→ Task instructions: Quote verbatim the span of lines that begins the listing below and closes with the line containing "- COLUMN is".
+-------+
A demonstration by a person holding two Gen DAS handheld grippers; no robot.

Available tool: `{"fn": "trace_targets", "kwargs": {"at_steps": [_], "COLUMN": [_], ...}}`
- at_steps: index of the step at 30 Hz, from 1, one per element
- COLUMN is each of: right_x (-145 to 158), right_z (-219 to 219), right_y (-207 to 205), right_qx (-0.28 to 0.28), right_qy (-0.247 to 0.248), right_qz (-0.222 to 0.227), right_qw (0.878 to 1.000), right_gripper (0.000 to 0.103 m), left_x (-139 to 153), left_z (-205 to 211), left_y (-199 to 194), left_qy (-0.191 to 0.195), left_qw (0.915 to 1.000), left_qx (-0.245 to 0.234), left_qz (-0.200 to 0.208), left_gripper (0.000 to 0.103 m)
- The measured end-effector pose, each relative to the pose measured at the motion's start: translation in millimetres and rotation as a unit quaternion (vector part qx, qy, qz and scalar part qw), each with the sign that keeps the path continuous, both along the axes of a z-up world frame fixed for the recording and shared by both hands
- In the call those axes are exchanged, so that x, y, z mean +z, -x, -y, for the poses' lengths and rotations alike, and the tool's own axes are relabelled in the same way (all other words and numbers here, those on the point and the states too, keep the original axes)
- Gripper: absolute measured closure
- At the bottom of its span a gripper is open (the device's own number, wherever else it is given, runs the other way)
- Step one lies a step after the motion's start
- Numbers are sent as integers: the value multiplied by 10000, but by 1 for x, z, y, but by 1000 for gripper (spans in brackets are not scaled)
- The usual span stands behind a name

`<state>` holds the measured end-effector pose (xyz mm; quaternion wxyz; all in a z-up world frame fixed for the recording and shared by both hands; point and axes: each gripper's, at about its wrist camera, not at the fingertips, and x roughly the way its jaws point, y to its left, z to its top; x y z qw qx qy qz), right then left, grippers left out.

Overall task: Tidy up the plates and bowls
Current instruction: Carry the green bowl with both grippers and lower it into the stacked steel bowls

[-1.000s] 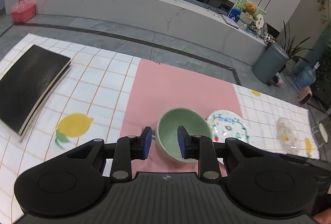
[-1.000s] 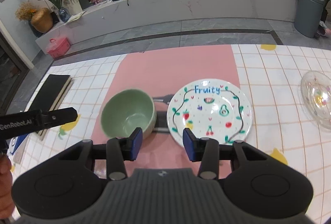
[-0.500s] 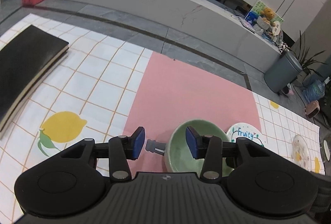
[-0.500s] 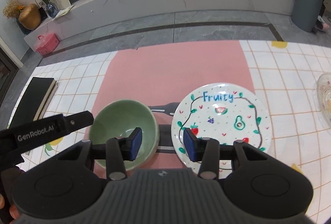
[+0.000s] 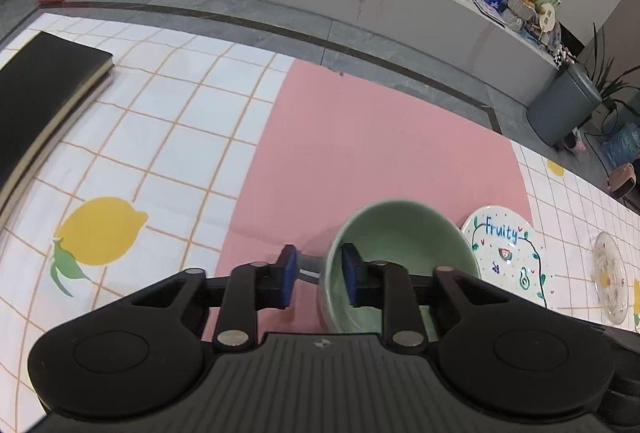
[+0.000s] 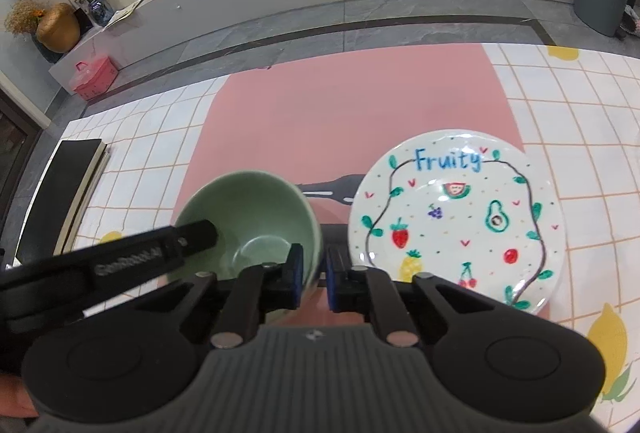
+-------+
→ Solution for this task:
A demonstration by a person holding two Gen DAS handheld grippers; no robot.

Available tool: `{"fn": "trace_targets", "kwargs": {"at_steps": [_], "COLUMN": [_], ...}}`
- at_steps: index of the step at 30 Hz, from 1, one per element
- COLUMN is each of: right_x (-145 to 158), right_z (-219 to 219), right_y (-207 to 205), right_qx (-0.28 to 0.28), right_qy (-0.247 to 0.248), right_qz (-0.222 to 0.227), right_qw (0.878 to 1.000), right_gripper (0.000 to 0.103 m), left_x (-139 to 153), left_z (-205 to 211), left_y (-199 to 194), left_qy (-0.191 to 0.195), left_qw (0.915 to 1.000), left_qx (-0.245 to 0.234), left_qz (-0.200 to 0.208), left_gripper (0.000 to 0.103 m)

Nothing remains to be done for this exercise.